Figure 1. Predicting Low Pectoralis Muscle Area.

Figure 1

Areas under the receiver operating characteristic curves (AUROC) of our 3 random forest classification models built to predict low pectoralis muscle area (PMA). Five clinical measures were used in the clinical-only model: age, gender, pack years, height, and weight. Eight feature selected biomarkers for predicting the development of low PMA were used in the biomarker-only model: Histone acetyltransferase type B catalytic subunit (Hat1), Secreted protein acidic and rich in cysteine (SPARC), Lymphotoxin alpha 1/ beta 2 (Lymphotoxin a1/b2), Growth/differentiation factor 15 (GDF15), Cell adhesion molecule-related/down-regulated by oncogenes (CDON), Neurexophilin-1 (NXPH1), Vascular cell adhesion protein 1 (VCAM-1), and EGF-containing fibulin-like extracellular matrix protein 1 (EFEMP1).
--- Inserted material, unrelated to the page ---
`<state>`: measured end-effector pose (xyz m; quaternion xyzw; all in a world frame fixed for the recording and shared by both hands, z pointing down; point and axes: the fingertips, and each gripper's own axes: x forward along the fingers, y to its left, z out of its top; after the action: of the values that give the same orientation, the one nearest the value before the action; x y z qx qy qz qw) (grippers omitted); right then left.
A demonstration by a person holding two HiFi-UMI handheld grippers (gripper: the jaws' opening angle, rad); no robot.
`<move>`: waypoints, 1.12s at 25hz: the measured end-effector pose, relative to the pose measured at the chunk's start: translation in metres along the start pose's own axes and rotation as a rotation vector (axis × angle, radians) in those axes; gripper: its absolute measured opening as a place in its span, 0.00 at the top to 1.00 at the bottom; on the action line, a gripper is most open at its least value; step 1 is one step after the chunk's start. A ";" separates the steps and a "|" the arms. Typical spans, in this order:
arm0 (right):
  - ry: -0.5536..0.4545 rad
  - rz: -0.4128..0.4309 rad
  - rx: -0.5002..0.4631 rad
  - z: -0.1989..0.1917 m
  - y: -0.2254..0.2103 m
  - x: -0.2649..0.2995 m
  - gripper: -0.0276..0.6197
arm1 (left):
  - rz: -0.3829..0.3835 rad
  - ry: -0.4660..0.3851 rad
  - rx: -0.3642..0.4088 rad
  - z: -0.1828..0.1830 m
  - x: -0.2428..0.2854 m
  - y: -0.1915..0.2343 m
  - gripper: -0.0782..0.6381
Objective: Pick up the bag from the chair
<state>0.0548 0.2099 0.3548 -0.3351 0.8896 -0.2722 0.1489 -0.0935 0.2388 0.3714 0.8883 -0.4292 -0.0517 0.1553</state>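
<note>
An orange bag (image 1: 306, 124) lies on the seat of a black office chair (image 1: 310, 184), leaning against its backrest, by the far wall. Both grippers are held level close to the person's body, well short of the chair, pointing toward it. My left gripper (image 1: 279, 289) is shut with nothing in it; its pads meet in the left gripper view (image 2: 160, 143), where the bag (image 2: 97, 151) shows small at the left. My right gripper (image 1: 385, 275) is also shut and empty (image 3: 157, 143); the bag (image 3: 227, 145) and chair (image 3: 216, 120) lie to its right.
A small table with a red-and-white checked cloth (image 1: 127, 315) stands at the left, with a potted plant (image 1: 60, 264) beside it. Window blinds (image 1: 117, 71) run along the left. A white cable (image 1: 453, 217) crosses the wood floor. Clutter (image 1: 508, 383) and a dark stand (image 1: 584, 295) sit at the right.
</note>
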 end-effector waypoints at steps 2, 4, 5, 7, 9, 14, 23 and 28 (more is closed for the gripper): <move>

The combined model used predictors from both the clinical-only and biomarker-only models. The combined model and the clinical-only model were significantly different (P = 0.032). The combined model and the biomarker-only model were not significantly different (P = 0.78). The clinical-only model and the biomarker-only model were not significantly different (P = 0.09).